Documentary filmmaker, Bruce Brown passed away on Sunday. Brown was one of several young filmmakers in the 1960’s who made low budget documentaries on surfing and the beach life style. His classic, was the 1966 movie The Endless Summer. The film cost $50,000 to make, as Brown traveled the globe with two surfers, following summer as it passed from one hemisphere to the other.

There was just something magical about that film. Distributors wanted nothing to do with it, but Brown rented a movie house to show the film for a week. It played for 18 months.

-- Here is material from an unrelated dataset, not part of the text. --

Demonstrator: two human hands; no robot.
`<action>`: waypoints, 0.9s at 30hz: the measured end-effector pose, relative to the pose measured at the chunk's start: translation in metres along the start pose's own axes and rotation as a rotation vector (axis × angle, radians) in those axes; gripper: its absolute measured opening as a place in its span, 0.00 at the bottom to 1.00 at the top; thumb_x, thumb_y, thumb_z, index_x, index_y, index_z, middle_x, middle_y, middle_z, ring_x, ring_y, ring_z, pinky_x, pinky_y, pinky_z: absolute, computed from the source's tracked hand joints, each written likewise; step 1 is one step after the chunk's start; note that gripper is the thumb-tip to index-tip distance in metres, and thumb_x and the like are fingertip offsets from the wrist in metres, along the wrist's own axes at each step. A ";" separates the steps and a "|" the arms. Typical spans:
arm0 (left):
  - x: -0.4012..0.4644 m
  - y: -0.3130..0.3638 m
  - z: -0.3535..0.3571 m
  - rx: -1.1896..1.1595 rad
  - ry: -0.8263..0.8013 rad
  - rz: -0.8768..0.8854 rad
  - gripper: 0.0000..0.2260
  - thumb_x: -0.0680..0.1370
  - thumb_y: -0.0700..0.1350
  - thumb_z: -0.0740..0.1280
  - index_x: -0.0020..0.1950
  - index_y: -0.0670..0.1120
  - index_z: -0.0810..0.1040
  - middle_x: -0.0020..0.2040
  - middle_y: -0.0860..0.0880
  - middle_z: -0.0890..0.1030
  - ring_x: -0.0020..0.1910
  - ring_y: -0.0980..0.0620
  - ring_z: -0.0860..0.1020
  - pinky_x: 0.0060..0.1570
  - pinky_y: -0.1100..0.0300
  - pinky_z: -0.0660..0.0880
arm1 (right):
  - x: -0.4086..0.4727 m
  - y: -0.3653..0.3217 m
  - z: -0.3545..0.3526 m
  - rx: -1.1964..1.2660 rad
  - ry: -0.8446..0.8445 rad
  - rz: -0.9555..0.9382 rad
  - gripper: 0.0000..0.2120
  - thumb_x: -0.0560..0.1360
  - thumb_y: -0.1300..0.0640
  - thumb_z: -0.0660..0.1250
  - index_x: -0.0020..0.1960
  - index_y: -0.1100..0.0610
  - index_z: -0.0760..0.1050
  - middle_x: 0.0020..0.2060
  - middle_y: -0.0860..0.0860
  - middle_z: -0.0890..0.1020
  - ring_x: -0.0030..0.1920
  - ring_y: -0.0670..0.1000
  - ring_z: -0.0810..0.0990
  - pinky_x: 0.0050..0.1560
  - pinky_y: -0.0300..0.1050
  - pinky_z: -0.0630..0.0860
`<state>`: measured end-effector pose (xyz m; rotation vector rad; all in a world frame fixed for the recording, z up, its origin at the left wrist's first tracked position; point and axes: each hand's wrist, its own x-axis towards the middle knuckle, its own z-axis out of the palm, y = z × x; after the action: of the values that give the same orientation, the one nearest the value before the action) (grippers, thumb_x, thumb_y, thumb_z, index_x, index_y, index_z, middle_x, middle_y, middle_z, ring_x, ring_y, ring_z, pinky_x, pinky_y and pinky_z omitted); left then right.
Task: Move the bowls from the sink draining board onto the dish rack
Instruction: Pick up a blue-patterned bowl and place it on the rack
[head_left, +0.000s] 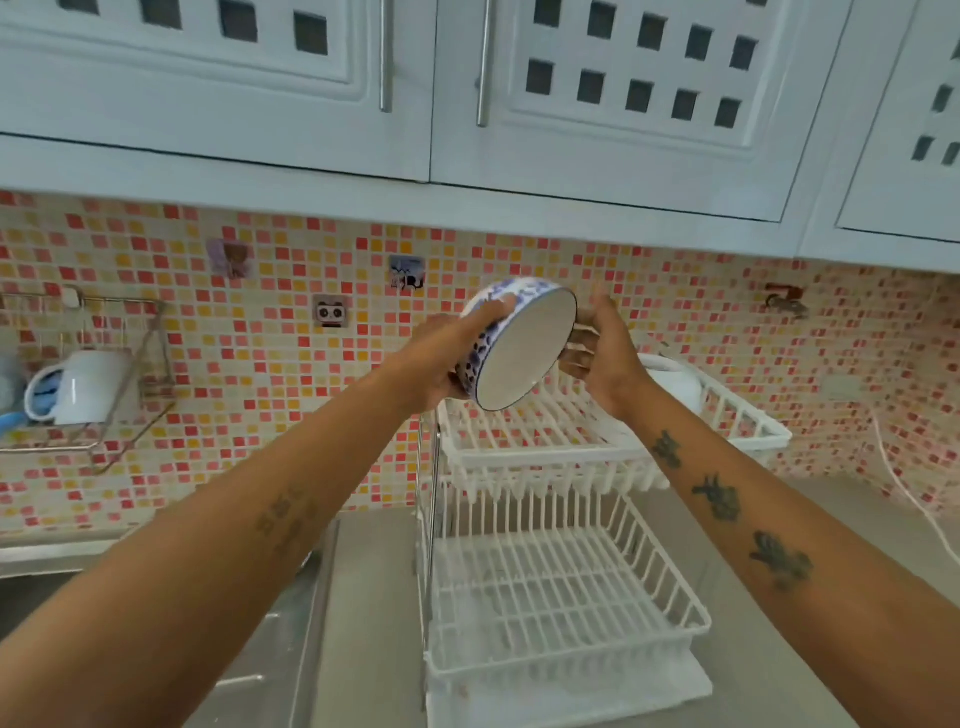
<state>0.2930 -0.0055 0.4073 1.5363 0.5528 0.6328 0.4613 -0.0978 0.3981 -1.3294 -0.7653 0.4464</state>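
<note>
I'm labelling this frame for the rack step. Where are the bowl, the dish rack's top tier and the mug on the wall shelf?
bowl (524, 353): head view, on its white inside.
dish rack (524, 441): head view, top tier's bare bars.
mug (88, 387): head view, white side.

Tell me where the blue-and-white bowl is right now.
In the head view, centre frame, the blue-and-white bowl is held tilted in the air between the left hand and right hand, just above the dish rack's top tier.

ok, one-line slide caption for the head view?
Both hands, left hand and right hand, hold a blue-patterned bowl tilted above the white two-tier dish rack.
</note>
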 end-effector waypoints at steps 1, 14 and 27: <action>0.007 -0.004 0.003 0.074 0.042 0.026 0.29 0.69 0.63 0.72 0.60 0.45 0.75 0.55 0.43 0.82 0.50 0.44 0.82 0.53 0.43 0.80 | 0.005 0.005 -0.004 -0.024 -0.004 0.027 0.23 0.80 0.38 0.50 0.50 0.54 0.75 0.48 0.55 0.79 0.50 0.57 0.78 0.53 0.50 0.73; 0.034 -0.047 0.027 0.856 0.106 0.322 0.38 0.60 0.62 0.78 0.62 0.49 0.66 0.56 0.46 0.73 0.49 0.47 0.77 0.41 0.61 0.74 | 0.032 0.046 -0.017 -0.322 -0.222 0.245 0.25 0.73 0.31 0.57 0.52 0.49 0.78 0.51 0.52 0.84 0.51 0.53 0.82 0.59 0.50 0.76; 0.033 -0.062 0.038 1.323 -0.003 0.284 0.44 0.65 0.57 0.77 0.71 0.44 0.56 0.65 0.40 0.65 0.57 0.38 0.77 0.57 0.45 0.77 | 0.036 0.060 -0.018 -0.489 -0.236 0.333 0.25 0.73 0.45 0.63 0.66 0.56 0.73 0.60 0.55 0.80 0.55 0.56 0.79 0.60 0.53 0.75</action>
<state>0.3453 -0.0070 0.3470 2.8910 0.8201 0.4605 0.5070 -0.0729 0.3480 -1.8991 -0.8846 0.7210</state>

The Endless Summer had a profound effect on me, and my deep seated wanderlust. It wasn’t the surfing that drove my interest, but the world travel, and the idea of following summer from country to country. I saw the film long after its debut, but like the millions before me, I absolutely loved it.

Brown, who surfed and rode a motorcycle most of his life, earned an Academy Award nomination for his 1971 documentary On Any Sunday, a film about the life of motorcycle racers. Steve McQueen was a producer on the film.

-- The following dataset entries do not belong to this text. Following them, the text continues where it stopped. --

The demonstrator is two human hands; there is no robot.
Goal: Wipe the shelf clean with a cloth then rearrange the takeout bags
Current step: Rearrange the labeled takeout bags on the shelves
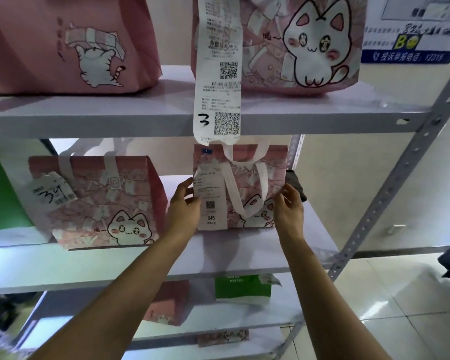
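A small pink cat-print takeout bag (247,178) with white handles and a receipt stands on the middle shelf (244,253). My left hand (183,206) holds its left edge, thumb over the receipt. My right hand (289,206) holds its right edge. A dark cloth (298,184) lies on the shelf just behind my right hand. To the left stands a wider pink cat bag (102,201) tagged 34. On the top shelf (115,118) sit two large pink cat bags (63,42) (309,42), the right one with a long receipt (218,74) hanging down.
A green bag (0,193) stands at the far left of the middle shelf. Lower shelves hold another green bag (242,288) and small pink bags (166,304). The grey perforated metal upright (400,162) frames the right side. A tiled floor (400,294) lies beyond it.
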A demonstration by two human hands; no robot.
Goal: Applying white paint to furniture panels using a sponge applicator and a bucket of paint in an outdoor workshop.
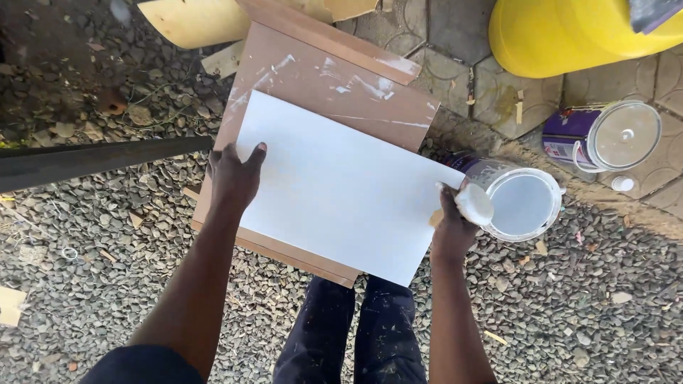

Brown, McQueen, and cast/crew On Any Sunday

Brown’s son, Dana, is also a documentary filmmaker, having Dust to Glory in his credits.

Bruce Brown was 80.


The King of Gold King


Don Robertson

From all accounts, Don Robertson was the heart and soul of the Gold King Mine in Jerome, AZ. Robertson, along with his wife Terry, spent 30 years building the mine to the collection that exists today.

One of the highlights of the collection, is the 1928 Studebaker Indy race car, built by Robertson himself. Don raced the car in vintage races around the west.

My Kiwi friend visited the Gold King Mine a few years ago, and Don started up the old Studebaker for him.

“He was a big-hearted soul with a side of orneriness,” said Jerome Police Chief Alan Muma. “He had this Indian motorcycle with a really loud motor. To stay out of trouble, he’d ask me, ‘Get your sound meter out and check me’ and as long as he kept his hand off the throttle, he would stay out of trouble.”

Don Robertson passed away in October of 2016. He was 73.